Data entries:

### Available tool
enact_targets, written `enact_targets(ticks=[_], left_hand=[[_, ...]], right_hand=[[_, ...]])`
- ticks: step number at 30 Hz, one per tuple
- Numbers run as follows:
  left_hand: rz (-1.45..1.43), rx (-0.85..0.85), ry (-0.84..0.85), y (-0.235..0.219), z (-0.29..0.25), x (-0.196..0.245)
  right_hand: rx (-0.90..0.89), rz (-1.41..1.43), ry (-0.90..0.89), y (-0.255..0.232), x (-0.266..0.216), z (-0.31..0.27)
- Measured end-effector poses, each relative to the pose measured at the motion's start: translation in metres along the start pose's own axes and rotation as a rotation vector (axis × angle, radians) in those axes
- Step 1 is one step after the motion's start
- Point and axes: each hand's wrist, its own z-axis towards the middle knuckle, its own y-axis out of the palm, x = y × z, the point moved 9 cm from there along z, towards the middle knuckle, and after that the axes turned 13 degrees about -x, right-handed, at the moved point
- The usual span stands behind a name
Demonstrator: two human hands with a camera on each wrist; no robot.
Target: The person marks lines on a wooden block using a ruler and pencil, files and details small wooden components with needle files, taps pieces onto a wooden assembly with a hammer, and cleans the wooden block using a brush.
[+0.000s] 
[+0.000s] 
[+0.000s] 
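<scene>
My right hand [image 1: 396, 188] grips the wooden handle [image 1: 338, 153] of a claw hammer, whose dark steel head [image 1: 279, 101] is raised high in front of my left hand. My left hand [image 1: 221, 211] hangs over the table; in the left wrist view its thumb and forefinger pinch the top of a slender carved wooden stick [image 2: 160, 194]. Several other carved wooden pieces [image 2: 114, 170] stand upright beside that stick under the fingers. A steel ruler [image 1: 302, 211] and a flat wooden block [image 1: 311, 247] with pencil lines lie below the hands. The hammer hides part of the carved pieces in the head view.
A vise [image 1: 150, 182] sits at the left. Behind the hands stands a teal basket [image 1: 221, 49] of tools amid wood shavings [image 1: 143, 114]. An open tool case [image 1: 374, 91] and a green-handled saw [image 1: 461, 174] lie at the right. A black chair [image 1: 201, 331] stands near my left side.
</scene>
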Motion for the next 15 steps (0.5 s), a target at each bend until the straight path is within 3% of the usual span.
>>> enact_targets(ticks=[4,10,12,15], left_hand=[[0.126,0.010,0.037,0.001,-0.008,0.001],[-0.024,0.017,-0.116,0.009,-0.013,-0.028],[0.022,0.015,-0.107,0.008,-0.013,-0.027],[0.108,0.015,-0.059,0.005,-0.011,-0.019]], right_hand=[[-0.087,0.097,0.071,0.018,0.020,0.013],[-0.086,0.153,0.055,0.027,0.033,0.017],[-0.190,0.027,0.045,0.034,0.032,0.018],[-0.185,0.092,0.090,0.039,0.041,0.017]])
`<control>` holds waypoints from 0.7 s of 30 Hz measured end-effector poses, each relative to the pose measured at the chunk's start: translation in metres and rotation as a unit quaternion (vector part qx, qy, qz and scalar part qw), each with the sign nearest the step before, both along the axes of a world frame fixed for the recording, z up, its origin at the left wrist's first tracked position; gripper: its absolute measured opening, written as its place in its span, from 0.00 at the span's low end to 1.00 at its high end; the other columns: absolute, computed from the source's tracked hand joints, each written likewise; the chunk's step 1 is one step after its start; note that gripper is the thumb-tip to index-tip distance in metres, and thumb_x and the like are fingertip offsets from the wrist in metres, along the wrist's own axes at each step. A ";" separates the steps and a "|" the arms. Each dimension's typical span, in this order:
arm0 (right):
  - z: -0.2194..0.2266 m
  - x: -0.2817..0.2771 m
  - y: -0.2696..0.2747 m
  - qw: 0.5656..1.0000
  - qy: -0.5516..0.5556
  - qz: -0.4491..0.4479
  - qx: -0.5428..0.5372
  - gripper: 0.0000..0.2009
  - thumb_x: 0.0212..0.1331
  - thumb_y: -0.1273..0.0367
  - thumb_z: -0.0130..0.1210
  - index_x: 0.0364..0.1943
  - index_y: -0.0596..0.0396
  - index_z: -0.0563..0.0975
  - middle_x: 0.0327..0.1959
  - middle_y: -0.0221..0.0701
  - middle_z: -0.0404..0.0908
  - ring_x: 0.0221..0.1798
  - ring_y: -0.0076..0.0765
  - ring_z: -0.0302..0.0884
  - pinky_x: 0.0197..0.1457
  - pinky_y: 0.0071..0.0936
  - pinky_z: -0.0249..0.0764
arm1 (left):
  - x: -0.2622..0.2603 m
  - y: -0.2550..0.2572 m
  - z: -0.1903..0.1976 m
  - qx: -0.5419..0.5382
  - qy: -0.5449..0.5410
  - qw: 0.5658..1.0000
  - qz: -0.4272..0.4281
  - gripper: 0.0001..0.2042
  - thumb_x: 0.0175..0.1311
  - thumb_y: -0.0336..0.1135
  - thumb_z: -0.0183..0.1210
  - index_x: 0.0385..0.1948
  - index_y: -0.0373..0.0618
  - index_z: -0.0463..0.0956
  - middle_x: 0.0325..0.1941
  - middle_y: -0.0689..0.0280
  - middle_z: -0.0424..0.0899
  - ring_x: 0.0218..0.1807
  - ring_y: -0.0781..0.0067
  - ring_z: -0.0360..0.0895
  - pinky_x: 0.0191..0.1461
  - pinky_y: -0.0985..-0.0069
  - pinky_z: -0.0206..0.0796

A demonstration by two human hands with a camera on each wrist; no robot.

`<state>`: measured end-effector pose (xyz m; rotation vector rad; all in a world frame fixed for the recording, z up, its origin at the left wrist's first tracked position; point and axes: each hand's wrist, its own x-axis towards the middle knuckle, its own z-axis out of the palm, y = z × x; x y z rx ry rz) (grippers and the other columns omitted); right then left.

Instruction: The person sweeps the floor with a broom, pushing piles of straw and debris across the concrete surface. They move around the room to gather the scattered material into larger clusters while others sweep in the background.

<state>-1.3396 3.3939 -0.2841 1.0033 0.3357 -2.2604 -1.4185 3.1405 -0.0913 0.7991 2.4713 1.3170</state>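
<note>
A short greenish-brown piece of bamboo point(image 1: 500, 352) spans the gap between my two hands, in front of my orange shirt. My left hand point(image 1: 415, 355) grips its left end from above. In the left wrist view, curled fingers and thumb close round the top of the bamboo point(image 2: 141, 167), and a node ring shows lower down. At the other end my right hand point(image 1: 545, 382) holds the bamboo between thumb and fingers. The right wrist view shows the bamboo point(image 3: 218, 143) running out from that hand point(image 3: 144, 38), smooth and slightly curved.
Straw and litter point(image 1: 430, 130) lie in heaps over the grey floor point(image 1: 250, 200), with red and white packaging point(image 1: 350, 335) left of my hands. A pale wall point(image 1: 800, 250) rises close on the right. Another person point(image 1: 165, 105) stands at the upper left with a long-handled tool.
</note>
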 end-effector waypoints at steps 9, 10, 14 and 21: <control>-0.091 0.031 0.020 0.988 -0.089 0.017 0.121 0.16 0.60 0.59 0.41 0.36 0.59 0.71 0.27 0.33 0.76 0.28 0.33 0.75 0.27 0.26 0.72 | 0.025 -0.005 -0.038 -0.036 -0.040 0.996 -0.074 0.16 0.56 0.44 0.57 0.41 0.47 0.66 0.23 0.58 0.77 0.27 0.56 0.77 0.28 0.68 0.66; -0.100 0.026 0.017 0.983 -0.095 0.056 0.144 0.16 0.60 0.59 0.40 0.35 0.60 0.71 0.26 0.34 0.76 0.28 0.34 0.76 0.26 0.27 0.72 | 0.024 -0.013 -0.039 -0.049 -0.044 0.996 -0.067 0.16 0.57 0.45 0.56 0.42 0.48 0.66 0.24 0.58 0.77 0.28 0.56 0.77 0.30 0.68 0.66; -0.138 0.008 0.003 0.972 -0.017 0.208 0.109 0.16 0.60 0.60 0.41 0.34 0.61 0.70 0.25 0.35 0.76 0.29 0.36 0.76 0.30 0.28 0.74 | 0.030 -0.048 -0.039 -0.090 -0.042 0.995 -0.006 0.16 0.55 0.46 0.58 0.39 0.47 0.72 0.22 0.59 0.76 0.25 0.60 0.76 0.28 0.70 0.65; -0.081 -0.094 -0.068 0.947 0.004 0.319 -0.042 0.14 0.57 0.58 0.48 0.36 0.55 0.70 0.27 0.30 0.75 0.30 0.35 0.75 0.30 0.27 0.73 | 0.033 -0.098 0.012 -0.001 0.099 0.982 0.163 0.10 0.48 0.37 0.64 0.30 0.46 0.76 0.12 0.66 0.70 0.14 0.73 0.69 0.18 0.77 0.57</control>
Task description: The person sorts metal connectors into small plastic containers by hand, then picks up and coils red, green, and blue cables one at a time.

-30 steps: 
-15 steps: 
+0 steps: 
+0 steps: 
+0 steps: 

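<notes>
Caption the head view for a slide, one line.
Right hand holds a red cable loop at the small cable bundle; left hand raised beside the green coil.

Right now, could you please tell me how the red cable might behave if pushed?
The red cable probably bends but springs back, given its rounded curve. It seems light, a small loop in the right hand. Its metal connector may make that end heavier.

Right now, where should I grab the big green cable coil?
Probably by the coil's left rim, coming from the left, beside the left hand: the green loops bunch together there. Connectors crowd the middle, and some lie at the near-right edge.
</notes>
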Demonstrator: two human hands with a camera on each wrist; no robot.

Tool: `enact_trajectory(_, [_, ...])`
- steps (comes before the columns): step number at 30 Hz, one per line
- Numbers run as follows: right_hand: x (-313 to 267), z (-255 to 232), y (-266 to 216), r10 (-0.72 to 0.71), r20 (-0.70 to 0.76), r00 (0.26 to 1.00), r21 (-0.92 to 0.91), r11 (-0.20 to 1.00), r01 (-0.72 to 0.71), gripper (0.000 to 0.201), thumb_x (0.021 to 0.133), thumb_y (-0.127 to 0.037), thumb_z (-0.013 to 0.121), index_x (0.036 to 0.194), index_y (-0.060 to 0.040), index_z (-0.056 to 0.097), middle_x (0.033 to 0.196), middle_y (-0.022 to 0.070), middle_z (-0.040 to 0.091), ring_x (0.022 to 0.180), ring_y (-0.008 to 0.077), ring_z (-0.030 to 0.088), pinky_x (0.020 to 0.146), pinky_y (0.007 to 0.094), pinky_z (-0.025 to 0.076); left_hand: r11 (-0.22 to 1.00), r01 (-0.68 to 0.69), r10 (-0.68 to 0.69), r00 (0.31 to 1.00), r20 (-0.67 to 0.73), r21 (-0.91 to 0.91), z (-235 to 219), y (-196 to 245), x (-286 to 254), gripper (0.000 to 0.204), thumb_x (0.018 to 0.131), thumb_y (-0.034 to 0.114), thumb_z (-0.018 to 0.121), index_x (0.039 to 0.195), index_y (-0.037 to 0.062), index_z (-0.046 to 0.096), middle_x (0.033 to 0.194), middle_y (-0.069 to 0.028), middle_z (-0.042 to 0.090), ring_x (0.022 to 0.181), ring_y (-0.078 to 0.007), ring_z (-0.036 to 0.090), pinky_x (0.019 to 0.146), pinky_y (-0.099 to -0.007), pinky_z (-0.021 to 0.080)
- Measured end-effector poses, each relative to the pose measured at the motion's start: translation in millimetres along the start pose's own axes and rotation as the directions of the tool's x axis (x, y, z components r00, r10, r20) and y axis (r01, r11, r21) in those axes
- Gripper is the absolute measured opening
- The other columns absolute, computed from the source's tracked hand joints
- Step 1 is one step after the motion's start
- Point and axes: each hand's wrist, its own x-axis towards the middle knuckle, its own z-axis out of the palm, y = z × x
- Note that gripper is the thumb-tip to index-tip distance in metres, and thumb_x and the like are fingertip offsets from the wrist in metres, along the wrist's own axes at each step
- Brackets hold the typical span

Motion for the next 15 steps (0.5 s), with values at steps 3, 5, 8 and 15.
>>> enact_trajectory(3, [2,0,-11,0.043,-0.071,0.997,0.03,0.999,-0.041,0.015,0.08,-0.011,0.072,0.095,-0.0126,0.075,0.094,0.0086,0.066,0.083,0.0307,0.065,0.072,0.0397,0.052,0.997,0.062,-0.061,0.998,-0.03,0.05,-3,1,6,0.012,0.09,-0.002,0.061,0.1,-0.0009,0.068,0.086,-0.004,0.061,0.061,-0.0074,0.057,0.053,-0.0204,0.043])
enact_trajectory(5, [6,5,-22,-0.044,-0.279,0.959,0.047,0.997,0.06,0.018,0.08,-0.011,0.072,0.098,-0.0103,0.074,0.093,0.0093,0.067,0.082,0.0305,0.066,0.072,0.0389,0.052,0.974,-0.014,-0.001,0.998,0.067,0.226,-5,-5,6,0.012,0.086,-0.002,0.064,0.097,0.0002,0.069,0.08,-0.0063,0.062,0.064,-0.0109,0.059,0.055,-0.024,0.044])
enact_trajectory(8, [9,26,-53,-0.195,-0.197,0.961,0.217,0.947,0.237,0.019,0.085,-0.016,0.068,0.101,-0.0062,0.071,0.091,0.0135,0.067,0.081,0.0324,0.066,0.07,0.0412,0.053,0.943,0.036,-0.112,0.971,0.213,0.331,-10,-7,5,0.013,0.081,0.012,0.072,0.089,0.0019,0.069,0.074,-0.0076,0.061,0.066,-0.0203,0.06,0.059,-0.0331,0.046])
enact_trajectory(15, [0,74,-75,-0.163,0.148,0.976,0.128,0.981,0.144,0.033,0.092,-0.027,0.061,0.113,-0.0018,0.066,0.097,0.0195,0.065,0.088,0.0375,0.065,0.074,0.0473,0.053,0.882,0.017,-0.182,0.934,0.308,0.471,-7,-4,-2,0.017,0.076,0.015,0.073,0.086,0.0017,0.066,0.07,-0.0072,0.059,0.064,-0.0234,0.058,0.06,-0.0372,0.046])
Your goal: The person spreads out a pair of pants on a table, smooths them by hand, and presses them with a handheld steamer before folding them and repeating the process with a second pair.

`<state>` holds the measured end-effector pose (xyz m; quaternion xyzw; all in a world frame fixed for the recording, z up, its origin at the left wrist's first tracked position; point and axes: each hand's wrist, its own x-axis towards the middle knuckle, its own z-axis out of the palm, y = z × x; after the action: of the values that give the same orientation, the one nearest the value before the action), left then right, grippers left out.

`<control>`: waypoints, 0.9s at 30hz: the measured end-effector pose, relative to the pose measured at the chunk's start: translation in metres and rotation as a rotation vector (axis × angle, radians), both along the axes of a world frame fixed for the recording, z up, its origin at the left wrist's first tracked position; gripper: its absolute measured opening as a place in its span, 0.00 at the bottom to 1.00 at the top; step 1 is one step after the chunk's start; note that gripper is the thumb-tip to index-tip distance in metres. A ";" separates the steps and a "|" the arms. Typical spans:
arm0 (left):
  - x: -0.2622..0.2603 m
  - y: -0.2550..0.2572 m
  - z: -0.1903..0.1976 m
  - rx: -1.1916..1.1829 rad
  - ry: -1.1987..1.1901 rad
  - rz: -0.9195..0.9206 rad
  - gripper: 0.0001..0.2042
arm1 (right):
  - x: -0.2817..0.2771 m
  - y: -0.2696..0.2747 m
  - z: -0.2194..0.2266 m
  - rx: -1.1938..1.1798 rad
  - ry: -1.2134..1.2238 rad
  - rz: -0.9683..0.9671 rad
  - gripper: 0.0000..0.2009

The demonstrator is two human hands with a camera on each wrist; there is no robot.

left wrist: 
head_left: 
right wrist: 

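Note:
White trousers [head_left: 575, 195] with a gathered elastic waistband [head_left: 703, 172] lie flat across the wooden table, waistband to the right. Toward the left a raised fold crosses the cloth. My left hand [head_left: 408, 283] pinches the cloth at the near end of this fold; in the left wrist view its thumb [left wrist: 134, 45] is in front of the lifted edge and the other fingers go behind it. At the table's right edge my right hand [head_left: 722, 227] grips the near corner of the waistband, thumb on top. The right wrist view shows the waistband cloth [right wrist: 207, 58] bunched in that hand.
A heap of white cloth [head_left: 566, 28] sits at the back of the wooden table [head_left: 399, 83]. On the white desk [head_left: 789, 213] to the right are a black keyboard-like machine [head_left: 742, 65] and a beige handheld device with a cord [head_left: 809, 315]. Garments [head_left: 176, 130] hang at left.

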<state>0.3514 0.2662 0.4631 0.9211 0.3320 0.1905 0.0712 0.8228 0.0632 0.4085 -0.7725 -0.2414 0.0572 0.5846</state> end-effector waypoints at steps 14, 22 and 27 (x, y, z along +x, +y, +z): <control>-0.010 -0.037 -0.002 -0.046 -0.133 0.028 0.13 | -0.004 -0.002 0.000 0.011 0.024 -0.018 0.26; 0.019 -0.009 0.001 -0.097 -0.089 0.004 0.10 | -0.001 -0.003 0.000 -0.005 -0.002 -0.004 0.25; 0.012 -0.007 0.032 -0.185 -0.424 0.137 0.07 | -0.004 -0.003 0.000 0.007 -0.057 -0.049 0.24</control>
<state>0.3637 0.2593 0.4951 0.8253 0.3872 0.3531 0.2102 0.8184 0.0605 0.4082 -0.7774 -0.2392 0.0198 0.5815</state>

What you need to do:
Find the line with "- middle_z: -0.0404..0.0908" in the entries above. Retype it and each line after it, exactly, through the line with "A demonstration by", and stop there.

Solved exercise:
  - middle_z: -0.0404..0.0908
  - ring_x: 0.0221..0.1798
  - ring_y: -0.0076..0.0765
  - ring_z: -0.0302..0.0884
  - pinky_x: 0.0197..0.1457
  - pinky_y: 0.0071..0.0936
  - pinky_z: -0.0249..0.0764
arm1 (left):
  - x: -0.2622..0.2603 m
  - y: -0.2550..0.2572 m
  - z: -0.1903..0.1976 m
  - qx: -0.5419..0.5382
  - qy: -0.5449..0.5410
  - qw: 0.5658..1.0000
  - qz: -0.4272..0.4281
  - gripper: 0.0001..0.2042
  - thumb_x: 0.0175..0.1311
  - thumb_y: -0.0336..0.1135
  - thumb_z: -0.0183..0.1210
  - index_x: 0.0385..0.1948
  - index_y: -0.0373..0.0618
  - index_z: -0.0463..0.0956
  - middle_x: 0.0325..0.1941
  - middle_y: -0.0689..0.0280
  - middle_z: -0.0424..0.0899
  - ring_x: 0.0218..0.1807
  - ring_y: -0.0781..0.0067
  - ring_z: -0.0360..0.0895
  - pinky_x: 0.0191..0.1461
  - pinky_y: -0.0985..-0.0069
  - pinky_z: -0.0206..0.0796

A demonstration by two human hands with a camera on each wrist; no robot.

No more output is expected here.